TASK OBJECTIVE: Starting with the line that contains "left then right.", repeat each line exactly through the final line of the listing. No picture should appear in the copy.

SUPPLIED RECORDS:

== == ==

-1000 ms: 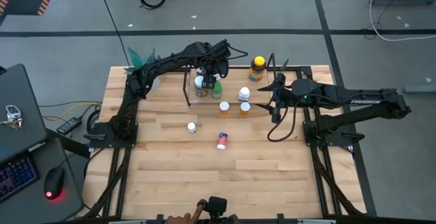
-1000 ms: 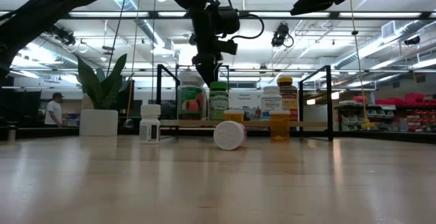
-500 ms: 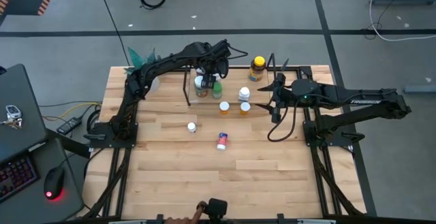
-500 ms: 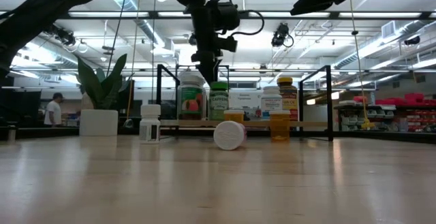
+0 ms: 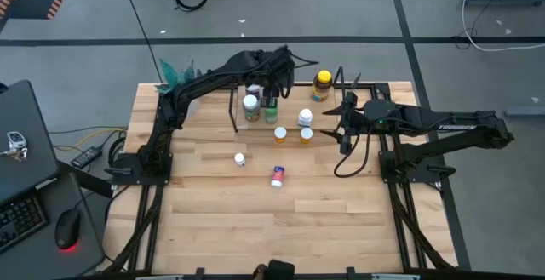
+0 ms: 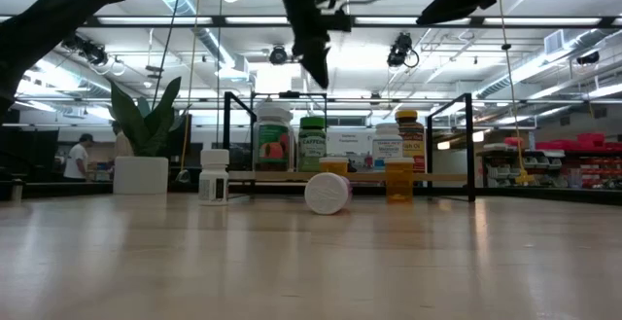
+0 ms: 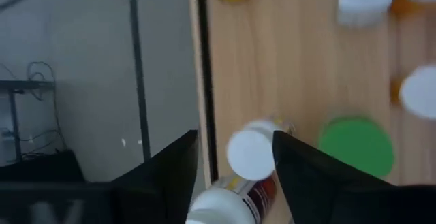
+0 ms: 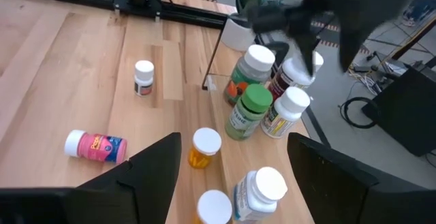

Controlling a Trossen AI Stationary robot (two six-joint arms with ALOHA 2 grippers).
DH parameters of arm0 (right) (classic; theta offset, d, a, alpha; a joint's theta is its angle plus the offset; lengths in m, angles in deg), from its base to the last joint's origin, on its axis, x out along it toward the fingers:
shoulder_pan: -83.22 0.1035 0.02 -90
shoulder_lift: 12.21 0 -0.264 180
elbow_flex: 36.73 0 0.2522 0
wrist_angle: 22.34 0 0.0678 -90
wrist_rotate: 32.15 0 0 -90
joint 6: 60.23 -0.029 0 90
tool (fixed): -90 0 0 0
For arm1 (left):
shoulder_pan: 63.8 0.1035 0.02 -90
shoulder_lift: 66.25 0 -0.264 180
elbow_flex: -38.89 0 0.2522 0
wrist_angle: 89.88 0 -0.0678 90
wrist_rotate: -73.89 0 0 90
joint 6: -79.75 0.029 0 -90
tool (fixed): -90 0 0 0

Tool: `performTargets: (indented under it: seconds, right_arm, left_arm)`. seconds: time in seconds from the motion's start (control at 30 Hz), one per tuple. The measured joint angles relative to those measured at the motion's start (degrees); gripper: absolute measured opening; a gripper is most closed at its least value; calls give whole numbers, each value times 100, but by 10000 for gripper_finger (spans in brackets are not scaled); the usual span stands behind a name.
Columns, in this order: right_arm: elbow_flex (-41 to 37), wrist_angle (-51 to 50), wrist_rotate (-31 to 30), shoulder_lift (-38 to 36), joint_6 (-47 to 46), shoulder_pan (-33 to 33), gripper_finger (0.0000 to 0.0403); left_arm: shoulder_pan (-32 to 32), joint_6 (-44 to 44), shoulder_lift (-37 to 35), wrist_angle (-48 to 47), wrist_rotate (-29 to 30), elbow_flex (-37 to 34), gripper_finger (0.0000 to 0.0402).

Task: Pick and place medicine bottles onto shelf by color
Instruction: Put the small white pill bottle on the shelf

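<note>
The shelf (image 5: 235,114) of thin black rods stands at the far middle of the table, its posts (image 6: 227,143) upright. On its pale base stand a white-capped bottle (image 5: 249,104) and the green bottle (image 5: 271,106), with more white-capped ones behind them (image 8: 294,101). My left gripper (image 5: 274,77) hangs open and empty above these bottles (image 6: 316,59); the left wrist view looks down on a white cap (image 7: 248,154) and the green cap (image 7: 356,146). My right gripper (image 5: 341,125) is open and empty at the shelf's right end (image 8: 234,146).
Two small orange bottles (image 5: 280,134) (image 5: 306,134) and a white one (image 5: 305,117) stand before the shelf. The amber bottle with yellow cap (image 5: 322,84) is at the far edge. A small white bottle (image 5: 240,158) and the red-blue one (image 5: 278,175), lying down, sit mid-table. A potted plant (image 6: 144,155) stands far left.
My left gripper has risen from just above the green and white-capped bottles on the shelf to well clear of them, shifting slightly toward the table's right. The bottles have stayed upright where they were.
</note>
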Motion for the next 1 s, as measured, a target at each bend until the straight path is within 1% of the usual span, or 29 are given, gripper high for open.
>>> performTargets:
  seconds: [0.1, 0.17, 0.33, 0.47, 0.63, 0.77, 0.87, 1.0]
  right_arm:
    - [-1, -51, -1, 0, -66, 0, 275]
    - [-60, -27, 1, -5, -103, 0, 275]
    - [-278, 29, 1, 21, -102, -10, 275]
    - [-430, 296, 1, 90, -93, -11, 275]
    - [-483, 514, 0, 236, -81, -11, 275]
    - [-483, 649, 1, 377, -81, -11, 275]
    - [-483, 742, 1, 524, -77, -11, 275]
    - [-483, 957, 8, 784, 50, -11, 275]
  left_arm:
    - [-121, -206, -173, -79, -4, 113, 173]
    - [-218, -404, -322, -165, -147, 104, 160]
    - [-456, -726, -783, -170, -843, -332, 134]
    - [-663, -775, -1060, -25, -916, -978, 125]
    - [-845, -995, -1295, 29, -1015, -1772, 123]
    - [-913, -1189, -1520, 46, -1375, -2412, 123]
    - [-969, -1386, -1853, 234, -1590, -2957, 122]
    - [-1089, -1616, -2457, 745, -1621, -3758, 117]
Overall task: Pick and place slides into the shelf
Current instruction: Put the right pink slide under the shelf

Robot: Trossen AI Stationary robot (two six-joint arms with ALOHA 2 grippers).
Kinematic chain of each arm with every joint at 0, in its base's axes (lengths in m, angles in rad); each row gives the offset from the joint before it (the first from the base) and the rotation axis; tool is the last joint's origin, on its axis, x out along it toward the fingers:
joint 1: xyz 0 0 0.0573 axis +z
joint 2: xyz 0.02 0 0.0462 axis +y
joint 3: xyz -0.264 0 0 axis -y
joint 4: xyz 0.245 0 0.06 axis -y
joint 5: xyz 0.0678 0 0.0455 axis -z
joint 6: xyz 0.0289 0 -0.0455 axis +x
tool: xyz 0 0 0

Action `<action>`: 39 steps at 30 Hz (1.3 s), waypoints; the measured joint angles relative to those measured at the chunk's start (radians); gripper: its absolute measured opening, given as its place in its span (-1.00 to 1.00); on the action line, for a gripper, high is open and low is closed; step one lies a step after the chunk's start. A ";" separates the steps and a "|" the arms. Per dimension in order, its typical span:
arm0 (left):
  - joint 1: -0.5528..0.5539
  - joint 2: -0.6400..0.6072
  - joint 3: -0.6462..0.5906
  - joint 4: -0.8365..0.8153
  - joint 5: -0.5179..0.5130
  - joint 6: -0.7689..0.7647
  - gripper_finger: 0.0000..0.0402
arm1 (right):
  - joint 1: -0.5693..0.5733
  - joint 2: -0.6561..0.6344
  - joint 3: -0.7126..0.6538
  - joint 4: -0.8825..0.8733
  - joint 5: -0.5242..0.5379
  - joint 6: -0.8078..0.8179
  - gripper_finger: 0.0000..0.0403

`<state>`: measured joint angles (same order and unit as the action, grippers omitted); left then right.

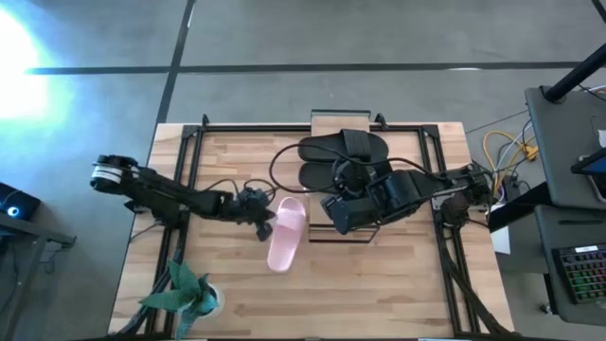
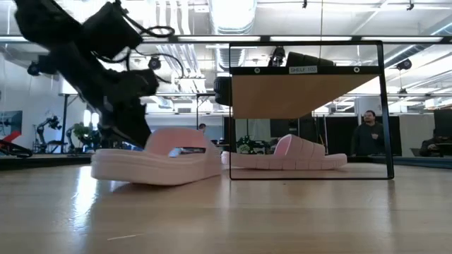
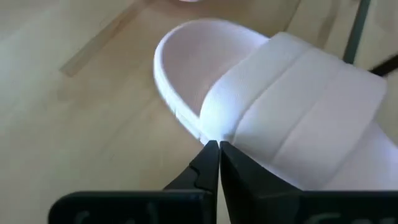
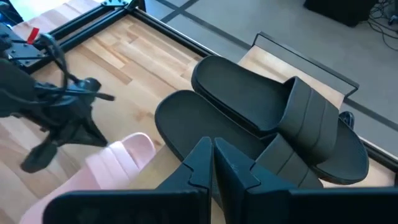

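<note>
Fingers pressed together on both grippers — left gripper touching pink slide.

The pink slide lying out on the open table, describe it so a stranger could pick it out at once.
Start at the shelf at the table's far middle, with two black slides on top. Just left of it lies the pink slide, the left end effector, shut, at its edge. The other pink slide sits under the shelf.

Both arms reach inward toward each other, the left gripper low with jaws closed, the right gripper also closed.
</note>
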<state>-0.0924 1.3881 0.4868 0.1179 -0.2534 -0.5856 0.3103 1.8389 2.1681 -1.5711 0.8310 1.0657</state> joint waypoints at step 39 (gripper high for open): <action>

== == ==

SOLVED EXERCISE:
`<state>`: measured joint angles (same order and unit as the action, grippers omitted); left then right.


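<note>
Fingers pressed together on both grippers — left gripper touching pink slide.

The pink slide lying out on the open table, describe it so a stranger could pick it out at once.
Start at the shelf at the table's far middle, with two black slides on top. Just left of it lies the pink slide, the left end effector, shut, at its edge. The other pink slide sits under the shelf.

Both arms reach inward toward each other, the left gripper low with jaws closed, the right gripper also closed.
</note>
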<state>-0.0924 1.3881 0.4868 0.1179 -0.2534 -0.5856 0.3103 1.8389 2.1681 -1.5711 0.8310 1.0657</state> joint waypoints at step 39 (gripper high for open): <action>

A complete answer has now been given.